Exercise description: In the listing below, find the line holding "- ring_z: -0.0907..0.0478" and the line holding "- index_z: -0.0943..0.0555". Write out those two lines and all lines between, exactly, and nothing more.

Data section:

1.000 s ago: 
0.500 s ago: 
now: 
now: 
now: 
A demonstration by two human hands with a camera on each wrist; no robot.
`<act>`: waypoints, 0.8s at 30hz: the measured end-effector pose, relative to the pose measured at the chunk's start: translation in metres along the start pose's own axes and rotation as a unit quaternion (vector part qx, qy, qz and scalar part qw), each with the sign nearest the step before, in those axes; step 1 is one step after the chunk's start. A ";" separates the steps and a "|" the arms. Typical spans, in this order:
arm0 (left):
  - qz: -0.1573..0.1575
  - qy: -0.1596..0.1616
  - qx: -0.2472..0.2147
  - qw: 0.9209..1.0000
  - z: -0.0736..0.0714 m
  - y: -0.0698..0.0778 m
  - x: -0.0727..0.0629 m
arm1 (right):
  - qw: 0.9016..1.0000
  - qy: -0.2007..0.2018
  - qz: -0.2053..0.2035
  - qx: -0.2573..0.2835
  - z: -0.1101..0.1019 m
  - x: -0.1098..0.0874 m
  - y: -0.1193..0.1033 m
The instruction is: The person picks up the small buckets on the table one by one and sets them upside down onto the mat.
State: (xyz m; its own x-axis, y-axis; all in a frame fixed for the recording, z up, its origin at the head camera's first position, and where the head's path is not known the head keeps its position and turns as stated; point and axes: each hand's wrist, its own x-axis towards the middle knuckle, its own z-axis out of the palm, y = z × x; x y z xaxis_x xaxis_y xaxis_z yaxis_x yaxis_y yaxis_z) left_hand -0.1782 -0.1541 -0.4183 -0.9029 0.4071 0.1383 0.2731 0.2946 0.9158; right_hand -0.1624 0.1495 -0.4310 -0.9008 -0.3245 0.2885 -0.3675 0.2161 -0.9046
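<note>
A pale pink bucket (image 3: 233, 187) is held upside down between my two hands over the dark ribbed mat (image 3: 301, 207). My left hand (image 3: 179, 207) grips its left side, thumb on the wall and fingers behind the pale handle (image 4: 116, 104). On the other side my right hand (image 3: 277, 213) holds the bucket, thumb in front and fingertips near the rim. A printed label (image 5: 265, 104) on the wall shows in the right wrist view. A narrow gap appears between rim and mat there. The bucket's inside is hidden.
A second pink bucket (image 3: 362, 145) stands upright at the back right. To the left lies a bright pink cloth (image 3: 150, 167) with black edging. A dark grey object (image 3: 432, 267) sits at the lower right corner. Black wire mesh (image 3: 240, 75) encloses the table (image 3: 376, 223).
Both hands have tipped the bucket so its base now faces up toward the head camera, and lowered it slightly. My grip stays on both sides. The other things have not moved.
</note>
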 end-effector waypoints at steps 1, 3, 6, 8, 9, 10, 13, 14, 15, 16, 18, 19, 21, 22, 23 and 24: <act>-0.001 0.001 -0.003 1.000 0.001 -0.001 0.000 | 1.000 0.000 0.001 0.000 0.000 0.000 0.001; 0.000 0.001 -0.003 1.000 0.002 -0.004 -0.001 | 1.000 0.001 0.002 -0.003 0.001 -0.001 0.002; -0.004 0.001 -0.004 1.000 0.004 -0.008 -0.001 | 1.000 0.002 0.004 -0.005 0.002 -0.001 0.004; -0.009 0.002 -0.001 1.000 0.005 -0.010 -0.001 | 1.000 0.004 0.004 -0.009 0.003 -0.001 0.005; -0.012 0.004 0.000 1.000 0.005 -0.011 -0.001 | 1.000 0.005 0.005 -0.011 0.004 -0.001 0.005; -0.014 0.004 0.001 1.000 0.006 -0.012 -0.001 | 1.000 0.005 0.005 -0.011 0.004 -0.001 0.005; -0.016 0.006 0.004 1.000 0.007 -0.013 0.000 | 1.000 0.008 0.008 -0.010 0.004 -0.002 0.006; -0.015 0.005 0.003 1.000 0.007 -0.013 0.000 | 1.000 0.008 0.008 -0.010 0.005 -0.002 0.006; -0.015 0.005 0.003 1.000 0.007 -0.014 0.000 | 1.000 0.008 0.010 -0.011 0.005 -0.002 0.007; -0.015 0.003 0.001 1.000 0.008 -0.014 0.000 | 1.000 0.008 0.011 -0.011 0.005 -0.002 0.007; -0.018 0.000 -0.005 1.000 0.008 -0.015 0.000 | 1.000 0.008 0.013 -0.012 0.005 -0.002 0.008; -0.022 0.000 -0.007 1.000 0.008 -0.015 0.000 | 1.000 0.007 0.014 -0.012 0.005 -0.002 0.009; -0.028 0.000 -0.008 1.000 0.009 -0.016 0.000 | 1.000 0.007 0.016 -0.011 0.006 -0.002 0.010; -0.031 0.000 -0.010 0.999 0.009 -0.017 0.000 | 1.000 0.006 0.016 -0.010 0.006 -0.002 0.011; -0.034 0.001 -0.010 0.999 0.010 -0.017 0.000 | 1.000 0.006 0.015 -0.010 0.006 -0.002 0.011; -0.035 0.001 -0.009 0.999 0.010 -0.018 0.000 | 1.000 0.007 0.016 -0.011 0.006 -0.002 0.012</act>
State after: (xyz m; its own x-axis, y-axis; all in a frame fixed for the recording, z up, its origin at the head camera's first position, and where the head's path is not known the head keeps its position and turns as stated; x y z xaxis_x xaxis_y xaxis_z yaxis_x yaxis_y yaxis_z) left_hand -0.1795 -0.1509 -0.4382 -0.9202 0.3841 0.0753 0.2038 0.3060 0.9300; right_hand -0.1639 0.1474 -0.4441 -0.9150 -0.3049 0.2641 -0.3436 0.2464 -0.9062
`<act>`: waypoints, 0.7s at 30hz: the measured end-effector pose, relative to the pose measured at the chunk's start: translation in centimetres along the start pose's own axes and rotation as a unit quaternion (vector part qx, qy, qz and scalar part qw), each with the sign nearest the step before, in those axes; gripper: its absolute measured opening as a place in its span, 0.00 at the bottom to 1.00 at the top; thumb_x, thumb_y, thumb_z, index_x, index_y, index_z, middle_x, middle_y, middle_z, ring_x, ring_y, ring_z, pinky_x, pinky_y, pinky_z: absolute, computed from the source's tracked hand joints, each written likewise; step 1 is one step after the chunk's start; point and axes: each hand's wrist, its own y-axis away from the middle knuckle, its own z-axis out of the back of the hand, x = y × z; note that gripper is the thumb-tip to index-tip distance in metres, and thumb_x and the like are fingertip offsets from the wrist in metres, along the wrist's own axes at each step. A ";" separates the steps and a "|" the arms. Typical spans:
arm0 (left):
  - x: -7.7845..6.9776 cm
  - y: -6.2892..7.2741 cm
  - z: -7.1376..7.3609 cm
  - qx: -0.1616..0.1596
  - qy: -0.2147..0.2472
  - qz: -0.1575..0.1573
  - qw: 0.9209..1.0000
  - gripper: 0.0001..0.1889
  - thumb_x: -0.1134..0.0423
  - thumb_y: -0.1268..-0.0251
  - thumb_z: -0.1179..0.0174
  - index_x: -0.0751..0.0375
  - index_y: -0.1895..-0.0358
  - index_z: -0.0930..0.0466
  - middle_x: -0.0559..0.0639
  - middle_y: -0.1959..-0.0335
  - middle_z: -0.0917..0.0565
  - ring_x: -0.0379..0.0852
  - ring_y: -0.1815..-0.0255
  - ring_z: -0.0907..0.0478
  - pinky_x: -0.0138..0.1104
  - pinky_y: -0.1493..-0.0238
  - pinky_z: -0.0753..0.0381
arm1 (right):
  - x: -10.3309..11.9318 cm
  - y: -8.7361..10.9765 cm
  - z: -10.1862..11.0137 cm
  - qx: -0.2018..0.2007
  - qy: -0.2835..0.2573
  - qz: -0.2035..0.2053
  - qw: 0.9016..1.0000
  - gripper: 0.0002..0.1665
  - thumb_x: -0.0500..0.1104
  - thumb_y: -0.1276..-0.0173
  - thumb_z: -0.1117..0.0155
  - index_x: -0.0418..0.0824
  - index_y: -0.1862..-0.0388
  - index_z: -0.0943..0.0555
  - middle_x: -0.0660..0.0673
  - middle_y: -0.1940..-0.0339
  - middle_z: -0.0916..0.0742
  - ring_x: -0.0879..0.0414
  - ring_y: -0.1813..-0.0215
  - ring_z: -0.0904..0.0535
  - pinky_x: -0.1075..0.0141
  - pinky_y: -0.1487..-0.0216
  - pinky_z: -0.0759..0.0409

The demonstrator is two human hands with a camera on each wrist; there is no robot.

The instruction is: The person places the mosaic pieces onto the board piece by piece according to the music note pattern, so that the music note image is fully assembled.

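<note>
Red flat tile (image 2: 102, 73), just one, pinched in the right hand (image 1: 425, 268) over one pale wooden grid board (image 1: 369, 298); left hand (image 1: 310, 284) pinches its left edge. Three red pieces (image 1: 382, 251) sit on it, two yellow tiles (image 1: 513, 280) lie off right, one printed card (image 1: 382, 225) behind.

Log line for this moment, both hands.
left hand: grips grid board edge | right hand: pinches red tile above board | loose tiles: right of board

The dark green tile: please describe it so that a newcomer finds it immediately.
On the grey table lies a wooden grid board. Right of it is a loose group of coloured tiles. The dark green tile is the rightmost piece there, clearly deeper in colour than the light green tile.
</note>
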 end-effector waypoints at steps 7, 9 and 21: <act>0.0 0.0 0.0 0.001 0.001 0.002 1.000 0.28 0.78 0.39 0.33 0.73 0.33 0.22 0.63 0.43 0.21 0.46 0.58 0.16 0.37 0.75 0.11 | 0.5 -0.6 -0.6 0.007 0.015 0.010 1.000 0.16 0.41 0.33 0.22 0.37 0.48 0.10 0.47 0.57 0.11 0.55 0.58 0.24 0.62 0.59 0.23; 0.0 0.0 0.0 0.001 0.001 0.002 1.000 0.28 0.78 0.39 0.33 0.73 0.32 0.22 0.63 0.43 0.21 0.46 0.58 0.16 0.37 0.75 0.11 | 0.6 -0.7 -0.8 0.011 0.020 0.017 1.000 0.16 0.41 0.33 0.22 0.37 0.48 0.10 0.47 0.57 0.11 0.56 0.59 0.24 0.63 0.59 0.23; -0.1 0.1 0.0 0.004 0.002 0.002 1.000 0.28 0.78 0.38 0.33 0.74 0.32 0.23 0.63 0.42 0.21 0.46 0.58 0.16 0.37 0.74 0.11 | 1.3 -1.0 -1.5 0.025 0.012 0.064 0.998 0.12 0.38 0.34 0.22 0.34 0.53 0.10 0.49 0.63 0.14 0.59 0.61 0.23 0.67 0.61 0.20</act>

Task solution:
  - ring_z: -0.0907..0.0478
  - pinky_x: -0.0138..0.1104
  - pinky_y: -0.1493..-0.0238
  - pinky_z: -0.0753..0.0381
arm1 (right):
  - x: -10.3309..11.9318 cm
  - y: -8.7361..10.9765 cm
  - z: -10.1862..11.0137 cm
  - qx: -0.2018..0.2007
  - qy: -0.2835..0.2573
  - qz: -0.2035..0.2053
  - qw: 0.9016..1.0000
  - gripper: 0.0002..0.1665
  - thumb_x: -0.0500..0.1104
  - thumb_y: -0.1276..-0.0173
  - thumb_z: -0.1117..0.0155
  - index_x: -0.0418..0.0824
  - index_y: -0.1862..-0.0388
  - index_z: -0.0943..0.0555

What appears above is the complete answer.